Sana bugün yemek yapacağım."dedi tek kaşı usulca, yaramaz bir çocuk edasıyla havaya kalkarken."Davetten sonra, bir kadeh şarap kadınım ve leziz ellerimin hünerleri bir arada olacak sarışın."

"Narsist,"dedim burun kıvırarak ama o narsist olsa dahi ben onu sevmeye devam edecek, bunu da asla sorun etmeyecektim.

"İnkar etmiyorum."bu aramızda geçen son konuşma olmuştu.Mizra beni devasa bir güzellik merkezinin içine bırakıp çalışanlara gerekli talimatları vermiş, daha sonra tüm heybetini de yanına alarak beni bir başıma bırakmıştı.Korkmuyordum çünkü beni bırakıp gidebildiğine göre güvende olduğuma emindi çünkü aksi Mizra için mümkün değildi.
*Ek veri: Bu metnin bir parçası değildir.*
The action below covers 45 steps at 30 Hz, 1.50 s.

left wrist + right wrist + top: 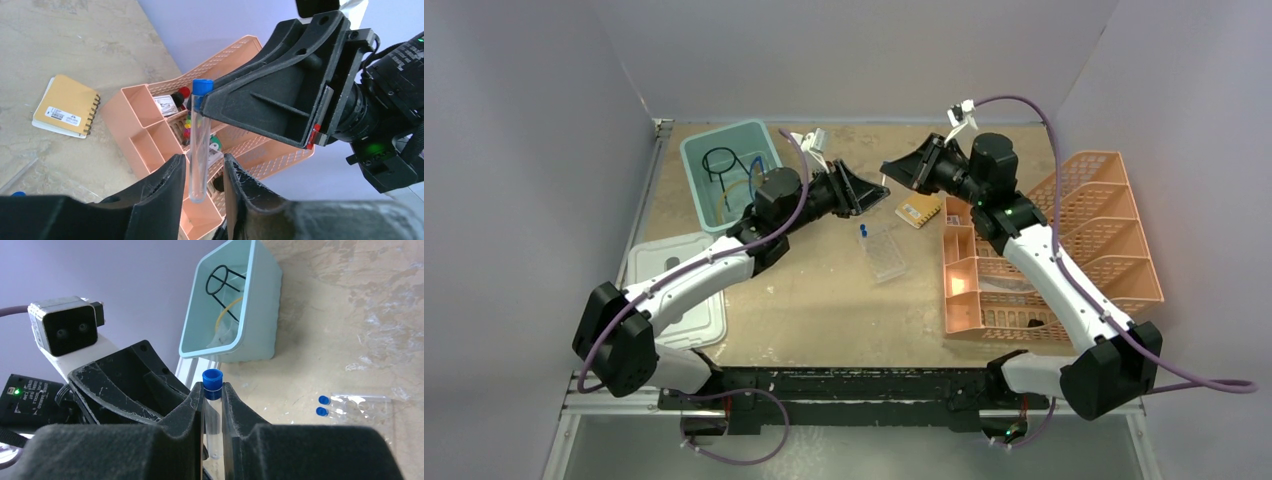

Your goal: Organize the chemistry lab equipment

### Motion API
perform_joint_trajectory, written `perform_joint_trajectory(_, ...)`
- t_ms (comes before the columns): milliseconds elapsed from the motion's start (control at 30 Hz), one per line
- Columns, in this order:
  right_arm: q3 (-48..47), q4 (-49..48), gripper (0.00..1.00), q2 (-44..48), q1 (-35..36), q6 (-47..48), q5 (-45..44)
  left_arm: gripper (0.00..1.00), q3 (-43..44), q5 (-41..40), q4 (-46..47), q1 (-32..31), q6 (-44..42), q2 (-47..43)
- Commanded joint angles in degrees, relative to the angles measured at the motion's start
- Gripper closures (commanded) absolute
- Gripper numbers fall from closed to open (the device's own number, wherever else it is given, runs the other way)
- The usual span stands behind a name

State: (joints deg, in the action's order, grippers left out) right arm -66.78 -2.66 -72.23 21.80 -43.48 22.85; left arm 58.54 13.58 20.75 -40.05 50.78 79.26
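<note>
From above, the left jaws and the right jaws meet tip to tip over the back middle of the counter (824,310); how far each stands open cannot be told here. Just in front of them the clear rack (887,256) lies flat, with blue caps at its far end. A spiral notebook (918,211) lies just right of the meeting point. The orange mesh tray (1104,200) stands at the right. At the left are the teal tub (694,180) and, nearer, its white lid (674,270).

In the left wrist view, a blue-capped tube (200,145) stands upright between the left fingers (165,185). A narrow gap shows on each side, so these jaws are not closed on it. The right jaws come in from the upper right and reach the tube just under its cap. Behind, the tray compartments hold small coloured items. The notebook has a white barcode label, too small to read.

In the right wrist view, the right jaws are pressed on the tube, and its cap stands just above the fingers (240,415). The tub behind holds the black wire ring tripod (220,281) and amber tubing (229,307). No writing can be read.
</note>
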Motion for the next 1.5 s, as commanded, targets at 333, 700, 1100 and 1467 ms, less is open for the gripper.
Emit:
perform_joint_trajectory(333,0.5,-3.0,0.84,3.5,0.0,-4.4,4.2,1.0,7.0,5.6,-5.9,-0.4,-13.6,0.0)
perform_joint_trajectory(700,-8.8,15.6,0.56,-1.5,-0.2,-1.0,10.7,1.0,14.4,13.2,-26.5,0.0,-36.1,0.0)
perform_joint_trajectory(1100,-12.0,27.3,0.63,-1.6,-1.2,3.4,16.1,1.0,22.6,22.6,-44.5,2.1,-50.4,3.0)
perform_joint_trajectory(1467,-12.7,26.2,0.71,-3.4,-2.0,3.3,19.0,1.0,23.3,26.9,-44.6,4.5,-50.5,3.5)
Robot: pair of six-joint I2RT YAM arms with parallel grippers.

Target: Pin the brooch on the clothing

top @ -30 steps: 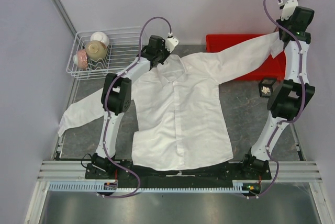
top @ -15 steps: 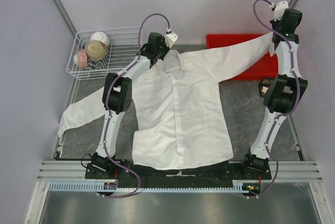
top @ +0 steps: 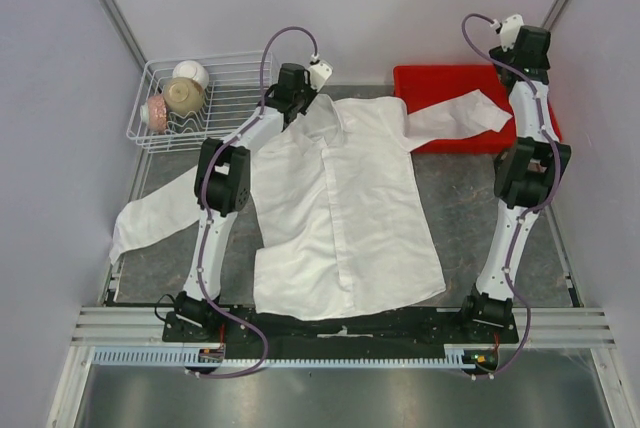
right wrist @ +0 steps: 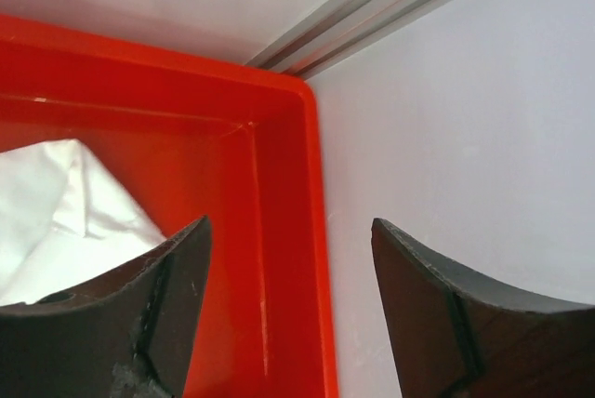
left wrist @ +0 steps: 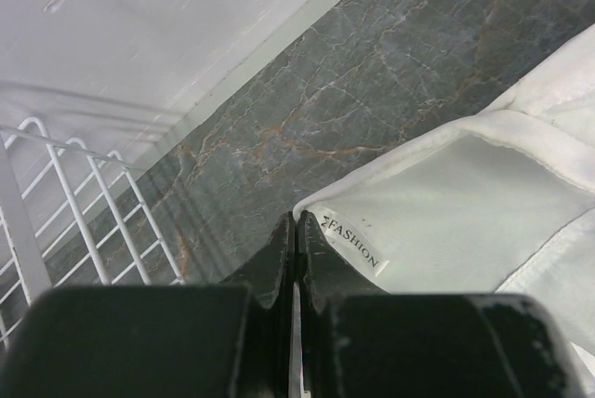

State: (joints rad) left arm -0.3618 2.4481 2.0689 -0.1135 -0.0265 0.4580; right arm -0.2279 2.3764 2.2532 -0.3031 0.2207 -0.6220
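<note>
Three views, taken in turn.

From overhead, shows the white shirt (top: 340,218) spread front-up on the grey table (top: 470,208), placket running down its middle. Finds the left gripper (top: 293,98) right at the shirt's collar, touching it. Puts the right gripper (top: 524,56) just past the shirt's cuff on that arm's side, clear of the cloth, with that sleeve draped into a red tray (top: 430,78). Places a wire rack (top: 235,73) holding bowls (top: 183,95) off the shirt's other shoulder, apart from it.

From the left wrist, shows the left gripper (left wrist: 296,226) with fingers pressed together and a thin white sliver nipped between them, the collar edge of the shirt (left wrist: 465,203) meeting the tips. Catches a sewn label (left wrist: 351,242) reading FASHION on the shirt just beside the fingers, and the rack's wires (left wrist: 84,221) on the side away from the shirt.

From the right wrist, shows the right gripper (right wrist: 288,231) with fingers spread wide and nothing between them. Has the shirt's cuff (right wrist: 65,203) lying in the tray (right wrist: 186,59) beside one finger; cannot tell whether cloth and finger touch.
</note>
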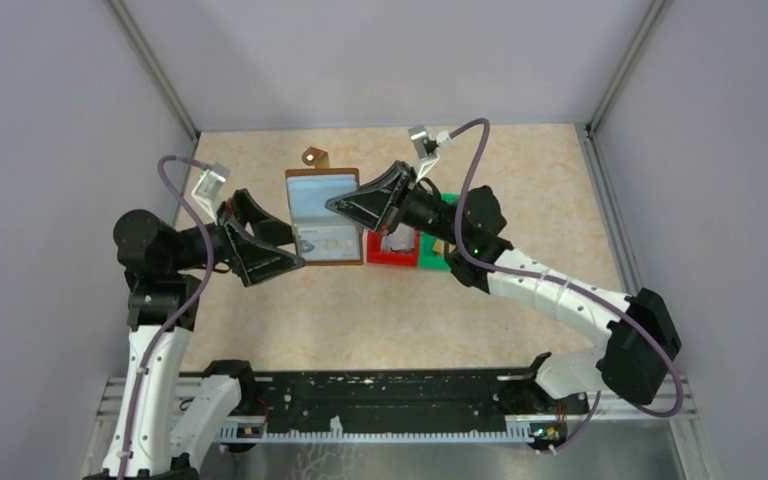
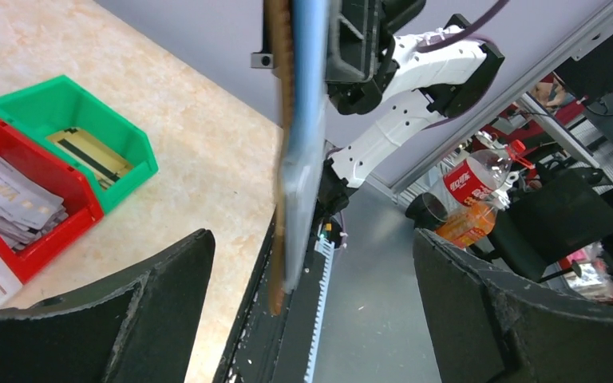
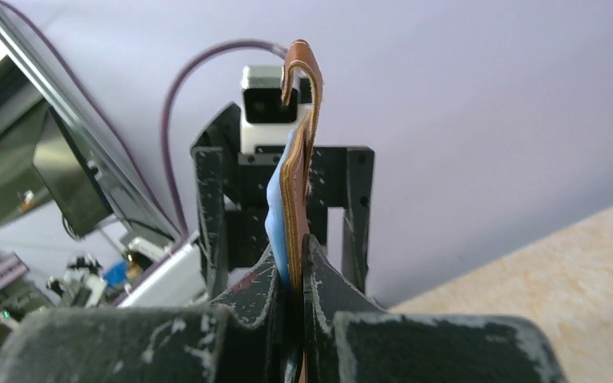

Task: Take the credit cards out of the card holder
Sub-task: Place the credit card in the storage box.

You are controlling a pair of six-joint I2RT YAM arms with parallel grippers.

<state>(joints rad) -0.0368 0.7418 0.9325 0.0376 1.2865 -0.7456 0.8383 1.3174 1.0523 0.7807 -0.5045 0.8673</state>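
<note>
Right fingers (image 3: 327, 295) are clamped tight on the card holder (image 3: 297, 175), pinching leather and blue sleeve together so it hangs open above the desk (image 2: 207, 144), pockets presented, I'd judge. Left fingers (image 2: 152, 303) are spread wide, with the holder edge-on between them, untouched. A silvery credit card (image 1: 325, 240) sits in the sleeve nearest the left fingers. Off to their side, the red bin (image 2: 48, 239) holds silvery cards (image 2: 12, 199) and the green bin (image 2: 132, 171) a gold card (image 2: 88, 153). Beyond is a bottle (image 2: 471, 179), its red label unreadable
</note>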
Kadınlar sarı saçlarıma su dalgası şekli verip gözlerime de siyah bir kalemle çerçeve yaptıklarında iri gözlerim daha da belirginleşmiş; beyaz tenimin üzerinde adeta bir çift cam gibi parıldamaya başlamıştı.Dolgun dudaklarıma sürülen hafif likit ise tok bir his yaratmıştı ki b görüntü benim hoşuma gitmişti.

"Arsen hanım,"saçlarımı yapan genç kadın hayranlıkla yüzümü inceledi."Hayran olunası bir güzelliğe sahipsiniz; sizi beyefendinin gönderdiği elbisenin içinde hayal dahi edemiyorum."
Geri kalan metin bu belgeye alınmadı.